• [What is being asked]:
The answer consists of one number: how many lines of the data below include the string "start".

• [Given information]:
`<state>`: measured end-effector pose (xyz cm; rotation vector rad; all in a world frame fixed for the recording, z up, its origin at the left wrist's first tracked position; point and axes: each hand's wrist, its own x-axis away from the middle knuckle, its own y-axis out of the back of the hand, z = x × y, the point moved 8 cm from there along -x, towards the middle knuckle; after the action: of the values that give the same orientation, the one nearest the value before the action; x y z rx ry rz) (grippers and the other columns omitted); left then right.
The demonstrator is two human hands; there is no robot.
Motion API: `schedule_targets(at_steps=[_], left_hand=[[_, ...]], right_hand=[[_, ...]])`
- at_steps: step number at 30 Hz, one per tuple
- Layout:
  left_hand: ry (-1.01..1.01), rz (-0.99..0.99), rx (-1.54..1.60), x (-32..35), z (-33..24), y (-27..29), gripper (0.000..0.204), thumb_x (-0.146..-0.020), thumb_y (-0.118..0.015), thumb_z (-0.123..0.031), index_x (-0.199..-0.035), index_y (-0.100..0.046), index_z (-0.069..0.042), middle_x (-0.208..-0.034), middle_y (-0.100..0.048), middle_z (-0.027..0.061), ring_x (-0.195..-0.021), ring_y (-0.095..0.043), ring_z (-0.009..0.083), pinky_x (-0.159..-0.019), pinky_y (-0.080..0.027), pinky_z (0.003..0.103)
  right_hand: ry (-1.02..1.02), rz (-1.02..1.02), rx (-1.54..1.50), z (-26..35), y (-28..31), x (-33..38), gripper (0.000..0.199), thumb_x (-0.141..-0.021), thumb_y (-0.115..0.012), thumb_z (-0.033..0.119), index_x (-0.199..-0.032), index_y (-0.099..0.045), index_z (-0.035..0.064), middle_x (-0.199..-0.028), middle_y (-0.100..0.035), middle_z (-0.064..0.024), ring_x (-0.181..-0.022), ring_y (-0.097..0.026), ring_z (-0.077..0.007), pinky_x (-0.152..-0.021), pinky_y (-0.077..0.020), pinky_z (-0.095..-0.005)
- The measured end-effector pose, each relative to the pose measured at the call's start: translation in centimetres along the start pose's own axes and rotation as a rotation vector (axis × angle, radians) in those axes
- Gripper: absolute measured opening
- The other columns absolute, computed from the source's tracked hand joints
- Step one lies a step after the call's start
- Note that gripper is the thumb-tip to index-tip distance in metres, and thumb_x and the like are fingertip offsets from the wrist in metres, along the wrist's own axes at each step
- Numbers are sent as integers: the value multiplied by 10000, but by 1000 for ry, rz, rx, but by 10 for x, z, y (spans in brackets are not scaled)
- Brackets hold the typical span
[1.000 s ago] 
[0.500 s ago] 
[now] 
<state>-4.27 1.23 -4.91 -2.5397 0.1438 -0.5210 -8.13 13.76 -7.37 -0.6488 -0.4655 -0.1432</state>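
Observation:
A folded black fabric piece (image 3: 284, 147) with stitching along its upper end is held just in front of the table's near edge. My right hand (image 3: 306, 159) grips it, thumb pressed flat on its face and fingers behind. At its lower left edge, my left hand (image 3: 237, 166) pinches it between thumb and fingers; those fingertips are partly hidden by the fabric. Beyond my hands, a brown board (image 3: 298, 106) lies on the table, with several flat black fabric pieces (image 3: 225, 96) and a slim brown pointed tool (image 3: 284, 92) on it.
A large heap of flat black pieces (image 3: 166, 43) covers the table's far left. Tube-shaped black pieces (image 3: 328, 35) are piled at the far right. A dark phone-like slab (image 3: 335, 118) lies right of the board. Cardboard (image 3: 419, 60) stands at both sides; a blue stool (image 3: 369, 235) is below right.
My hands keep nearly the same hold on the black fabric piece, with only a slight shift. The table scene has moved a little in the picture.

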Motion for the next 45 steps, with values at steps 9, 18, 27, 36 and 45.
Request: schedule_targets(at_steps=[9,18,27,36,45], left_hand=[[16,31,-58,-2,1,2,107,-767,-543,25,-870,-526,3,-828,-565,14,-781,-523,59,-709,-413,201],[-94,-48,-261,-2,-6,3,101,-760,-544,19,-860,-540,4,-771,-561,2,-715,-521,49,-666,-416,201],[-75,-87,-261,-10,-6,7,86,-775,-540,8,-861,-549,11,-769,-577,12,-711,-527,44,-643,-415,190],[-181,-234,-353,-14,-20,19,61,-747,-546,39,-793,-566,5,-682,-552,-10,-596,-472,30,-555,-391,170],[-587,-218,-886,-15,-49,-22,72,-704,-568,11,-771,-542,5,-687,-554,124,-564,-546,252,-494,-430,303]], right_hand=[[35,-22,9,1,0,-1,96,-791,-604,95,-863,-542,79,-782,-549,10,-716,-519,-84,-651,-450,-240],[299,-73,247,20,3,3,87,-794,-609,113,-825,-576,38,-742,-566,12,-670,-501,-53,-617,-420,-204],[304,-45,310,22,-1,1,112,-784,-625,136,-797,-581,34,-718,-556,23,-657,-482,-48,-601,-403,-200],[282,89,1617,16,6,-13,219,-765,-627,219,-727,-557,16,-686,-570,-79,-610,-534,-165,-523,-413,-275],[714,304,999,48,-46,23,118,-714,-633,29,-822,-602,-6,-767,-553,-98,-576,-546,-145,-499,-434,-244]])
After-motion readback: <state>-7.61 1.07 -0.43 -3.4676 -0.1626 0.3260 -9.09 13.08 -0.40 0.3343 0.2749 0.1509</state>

• [Response below]:
2